Paul Vixie paul at redbarn.org
Mon Mar 26 23:13:43 BST 2018



Ingo Klöcker wrote:
> ...
>
> I don't remember any dev ever denying that there are still problems with
> Akonadi. Yes, devs did say that they are not seeing those problems themselves
> on their machines, but that's neither denial nor non-admittance. From own
> experience, I can assure you that problems that a dev cannot reproduce are the
> most annoying and frustrating problems, and the hardest to fix problems.

if any dev wants to send me a tumbleweed-suse binary and an ssh key, i 
would be happy to screen-share and demonstrate so that you can debug 
inside my environment. almost anything i could do to help, i would do.

> As former maintainer, I freely admit that KMail always had issues. One of the
> most hated problems of the pre-Akonadi-KMail was that filtering was blocking,
> i.e. when you fetched a lot of new mail then you could go grab a coffee while
> KMail was filtering this mail. This was particularly painful in combination
> with certain spam filters where filtering a single message took 1 second. This
> issue was finally fixed with the architectural changes that were introduced
> with Akonadi. The grass wasn't all green before Akonadi. It's neither all
> green now with Akonadi.

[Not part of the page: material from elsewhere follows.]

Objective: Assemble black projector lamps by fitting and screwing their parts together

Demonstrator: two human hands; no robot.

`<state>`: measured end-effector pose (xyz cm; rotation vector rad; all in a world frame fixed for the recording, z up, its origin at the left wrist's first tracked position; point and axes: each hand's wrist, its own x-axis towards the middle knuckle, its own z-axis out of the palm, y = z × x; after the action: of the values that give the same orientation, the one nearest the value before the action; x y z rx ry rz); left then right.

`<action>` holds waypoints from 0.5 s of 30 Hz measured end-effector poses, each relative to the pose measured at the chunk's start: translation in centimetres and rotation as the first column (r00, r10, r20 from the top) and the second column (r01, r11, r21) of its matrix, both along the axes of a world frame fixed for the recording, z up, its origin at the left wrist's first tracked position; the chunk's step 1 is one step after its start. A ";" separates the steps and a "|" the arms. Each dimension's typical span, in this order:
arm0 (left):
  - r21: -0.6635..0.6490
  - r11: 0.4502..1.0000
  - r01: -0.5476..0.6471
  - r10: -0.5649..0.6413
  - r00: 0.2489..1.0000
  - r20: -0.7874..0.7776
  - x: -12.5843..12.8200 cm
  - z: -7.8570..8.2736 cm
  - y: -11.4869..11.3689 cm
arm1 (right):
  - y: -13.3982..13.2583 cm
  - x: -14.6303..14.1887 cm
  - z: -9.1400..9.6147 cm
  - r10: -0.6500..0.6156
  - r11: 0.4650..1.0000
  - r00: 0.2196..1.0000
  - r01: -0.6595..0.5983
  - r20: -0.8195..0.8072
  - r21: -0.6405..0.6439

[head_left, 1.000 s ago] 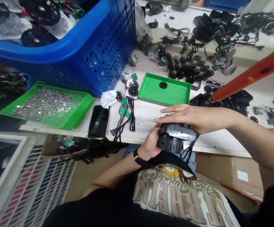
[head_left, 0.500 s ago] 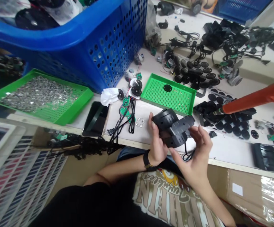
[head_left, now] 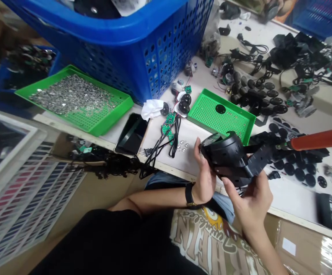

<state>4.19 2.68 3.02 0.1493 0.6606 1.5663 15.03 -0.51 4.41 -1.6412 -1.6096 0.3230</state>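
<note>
Black plastic housing point(head_left: 236, 162) slants lengthwise down rightward, drum-shaped end point(head_left: 225, 148) left. Left hand point(head_left: 204, 181) and right hand point(head_left: 253, 204) clasp it.

1 white workbench point(head_left: 283, 196) is extending across the scene, and its pale front edge point(head_left: 71, 131) is running diagonally from left to near right. Tan floor point(head_left: 103, 198) is showing below, left of centre. 1 white slatted crate point(head_left: 30, 143) is occupying the near left. 1 cardboard carton point(head_left: 306, 236) is sitting at the near right, below bench level, and is bearing 1 white label point(head_left: 289, 246). 1 blue crate point(head_left: 322, 17) is standing at the far right. Light is glinting on the carton's clear tape point(head_left: 331, 250).
</note>
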 end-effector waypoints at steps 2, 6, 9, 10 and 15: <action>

But I'm absolutely certain that it's getting greener
> over time.

i do all filtering in the MTA, so this is a problem i would not have 
encountered.

your certainty is alluring but not reassuring. with no way to know who 
is working on what, or who hopes to have done what by when, and no way 
to influence those things with incentives, i feel blind and dependent.

note: i am a kmail-lover, and if i seem frustrated, it's not because i 
want kmail to fail -- it's because i want to use it _more_, and i want 
to be able to enthusiastically recommend it to others, as i once did.